Exercise objective –
Line by line, copy out the data that follows.

Data –
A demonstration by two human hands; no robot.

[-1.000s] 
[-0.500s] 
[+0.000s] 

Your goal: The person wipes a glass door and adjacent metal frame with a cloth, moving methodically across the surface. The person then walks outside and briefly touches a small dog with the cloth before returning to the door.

Answer to the problem –
A demonstration by two human hands; no robot.

[-1.000s] 
[-0.500s] 
[+0.000s] 

Your goal: The person wipes a glass door and adjacent metal frame with a cloth, moving methodically across the surface. The person then walks outside and briefly touches a small dog with the cloth before returning to the door.

Nothing else is part of this exercise.